Members of the group who attended the show praised Levi’s respectful attitude toward the religious community in which he was raised. “You know, he still lays tefillin!” said one, requesting that his name not appear in print. Another related that a week before last year’s show, Levi invited a well-respected Lubavitch rabbi to his showroom to study Torah with him. “The models kept coming in, so the rabbi made sure to keep the door open,” he added, referring to the law requiring that a door remain open when men and women are in a room together.
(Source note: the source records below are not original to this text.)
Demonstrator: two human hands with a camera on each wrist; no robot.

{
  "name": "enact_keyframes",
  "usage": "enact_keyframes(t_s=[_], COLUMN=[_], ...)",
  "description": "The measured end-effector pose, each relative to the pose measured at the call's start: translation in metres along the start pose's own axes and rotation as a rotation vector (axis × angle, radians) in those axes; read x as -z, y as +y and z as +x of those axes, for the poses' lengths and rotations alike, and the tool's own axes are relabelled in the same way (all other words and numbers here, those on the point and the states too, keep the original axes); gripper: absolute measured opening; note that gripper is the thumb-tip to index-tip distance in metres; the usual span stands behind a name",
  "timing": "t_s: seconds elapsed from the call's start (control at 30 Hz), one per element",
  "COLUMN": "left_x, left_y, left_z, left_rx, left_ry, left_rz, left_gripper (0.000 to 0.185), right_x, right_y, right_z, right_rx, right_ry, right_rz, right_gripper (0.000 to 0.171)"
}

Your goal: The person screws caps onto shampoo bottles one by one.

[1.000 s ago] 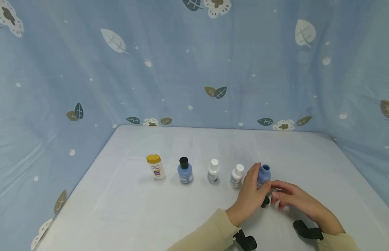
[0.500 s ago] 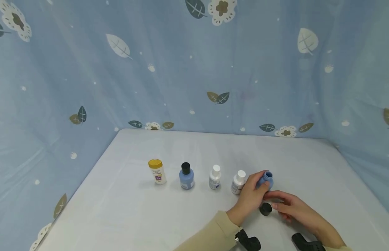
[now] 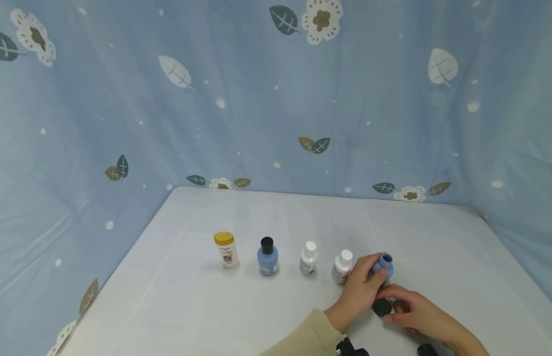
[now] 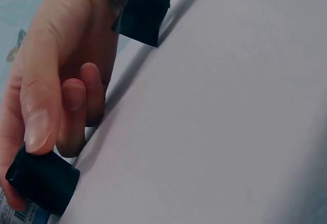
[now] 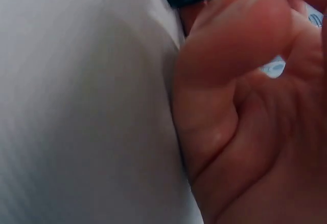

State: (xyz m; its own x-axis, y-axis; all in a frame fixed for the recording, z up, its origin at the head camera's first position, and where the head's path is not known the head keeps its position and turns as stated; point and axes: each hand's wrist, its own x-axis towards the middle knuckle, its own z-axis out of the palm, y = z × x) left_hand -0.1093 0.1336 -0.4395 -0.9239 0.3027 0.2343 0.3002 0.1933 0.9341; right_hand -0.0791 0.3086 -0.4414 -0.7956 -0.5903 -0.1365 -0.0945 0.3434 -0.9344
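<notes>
My left hand (image 3: 359, 286) grips an uncapped blue bottle (image 3: 383, 269), its wide neck facing up and its lower part hidden behind the fingers. Just in front of it, my right hand (image 3: 420, 314) pinches a black cap (image 3: 382, 307) between thumb and index finger. Seen from the left wrist, the right thumb (image 4: 40, 129) presses the cap's edge close over the table, with the other fingers curled behind. The right wrist view has curled fingers (image 5: 230, 45) large, and only a dark bit of the cap at the top.
To the left stand, in a row, a white bottle (image 3: 342, 268), another white bottle (image 3: 308, 259), a blue bottle with a black cap (image 3: 268, 258) and a cream bottle with a yellow lid (image 3: 227, 251). A patterned blue curtain (image 3: 249, 118) hangs behind the white table (image 3: 191, 306).
The head view has tilted up, shifting the scene downward. My right thumb and index finger have come around the black cap. The left hand stays on the blue bottle.
</notes>
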Motion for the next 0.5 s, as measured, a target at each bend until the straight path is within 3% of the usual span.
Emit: enact_keyframes(t_s=[0.1, 0.3, 0.5], left_x=[-0.001, 0.0002, -0.0008], left_y=[-0.0023, -0.0069, -0.0068], left_z=[0.0004, 0.0004, 0.0004], left_rx=[-0.006, 0.005, -0.019], left_ry=[-0.003, -0.028, -0.022], left_rz=[0.009, -0.021, -0.018], left_gripper=[0.033, 0.035, 0.035], right_x=[0.0003, 0.0033, 0.0077], right_y=[-0.0002, -0.004, -0.0013], right_z=[0.0, 0.0021, -0.0012], right_rx=[-0.031, -0.212, -0.222], right_ry=[0.015, 0.024, 0.113], right_rz=[0.013, 0.137, 0.201], right_gripper=[0.038, 0.048, 0.048])
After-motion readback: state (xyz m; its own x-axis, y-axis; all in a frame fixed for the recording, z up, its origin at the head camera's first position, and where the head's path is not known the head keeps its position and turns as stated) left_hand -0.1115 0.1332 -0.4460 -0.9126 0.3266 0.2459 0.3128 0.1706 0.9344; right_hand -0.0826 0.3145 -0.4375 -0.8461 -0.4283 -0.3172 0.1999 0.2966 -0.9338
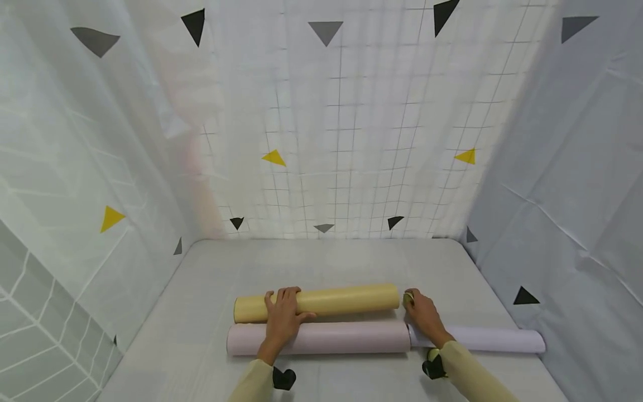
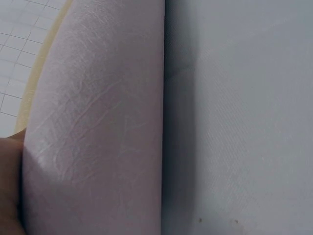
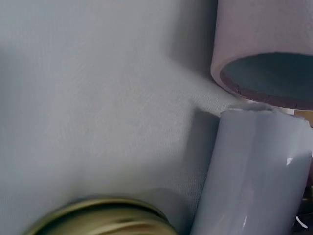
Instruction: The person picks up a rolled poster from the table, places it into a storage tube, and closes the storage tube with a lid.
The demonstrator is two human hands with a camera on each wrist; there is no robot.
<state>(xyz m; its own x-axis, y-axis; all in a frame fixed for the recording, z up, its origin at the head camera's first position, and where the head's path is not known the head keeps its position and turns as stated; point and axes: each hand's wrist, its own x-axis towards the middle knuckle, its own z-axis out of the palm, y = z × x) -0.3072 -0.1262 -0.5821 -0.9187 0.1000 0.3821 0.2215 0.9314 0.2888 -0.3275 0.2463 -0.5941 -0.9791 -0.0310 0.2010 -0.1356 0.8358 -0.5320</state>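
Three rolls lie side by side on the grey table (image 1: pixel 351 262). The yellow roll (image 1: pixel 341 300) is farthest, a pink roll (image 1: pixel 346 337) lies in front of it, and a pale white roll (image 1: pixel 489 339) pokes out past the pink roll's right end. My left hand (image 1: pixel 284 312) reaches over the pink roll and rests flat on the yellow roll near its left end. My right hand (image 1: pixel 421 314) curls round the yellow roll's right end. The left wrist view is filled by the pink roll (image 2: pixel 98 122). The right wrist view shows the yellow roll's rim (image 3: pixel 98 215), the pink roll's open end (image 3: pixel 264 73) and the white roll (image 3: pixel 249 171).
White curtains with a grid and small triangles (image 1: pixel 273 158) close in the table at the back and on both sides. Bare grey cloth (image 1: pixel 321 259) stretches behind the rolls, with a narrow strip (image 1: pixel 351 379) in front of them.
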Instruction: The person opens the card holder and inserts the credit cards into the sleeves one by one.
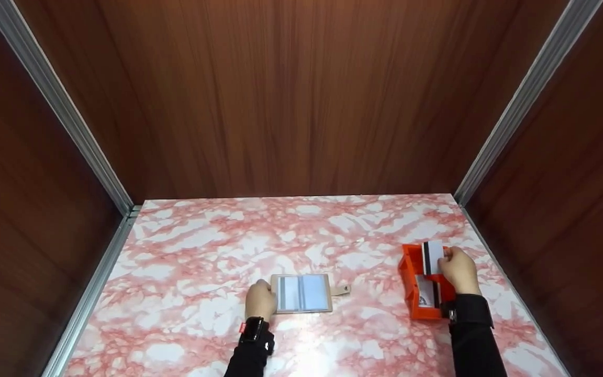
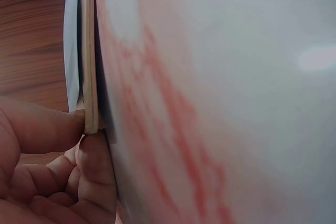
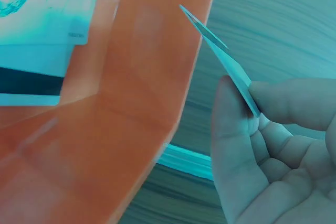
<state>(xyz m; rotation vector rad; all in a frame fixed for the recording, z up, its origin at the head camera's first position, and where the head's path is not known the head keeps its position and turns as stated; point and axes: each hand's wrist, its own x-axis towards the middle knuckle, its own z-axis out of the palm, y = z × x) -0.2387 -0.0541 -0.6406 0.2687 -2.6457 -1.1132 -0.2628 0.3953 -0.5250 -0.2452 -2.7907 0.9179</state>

Okunov said that even his mother has been cautiously supportive of his career, and she has commented that had the show had a mechitsa (wall separating the men from the women), she might have attended. “This is probably what Hashem [God] wants from him” she said.

Technically, the show was flawed. The lighting was uneven, and the runway, which wasn’t set up until an hour after the designated time, was too low for audience members to get a good view. But the crowd didn’t seem to mind. All the models were greeted with enthusiastic applause as they walked along the runway.

Reporters from the New York Times, People and Vogue were in the audience, as well as buyers from Bergdorf Goodman and Neiman Marcus. Another guest was Michael Gallagher, whose comprehensive archive of fashion magazines gets orders from such fashion industry A-listers as Marc Jacobs and Donna Karan. After Okunov’s show, Gallagher remarked: “Some people I know came from other shows just to see him. They see there’s something fresh here.”

This article is adapted from a version that appeared in the Forverts.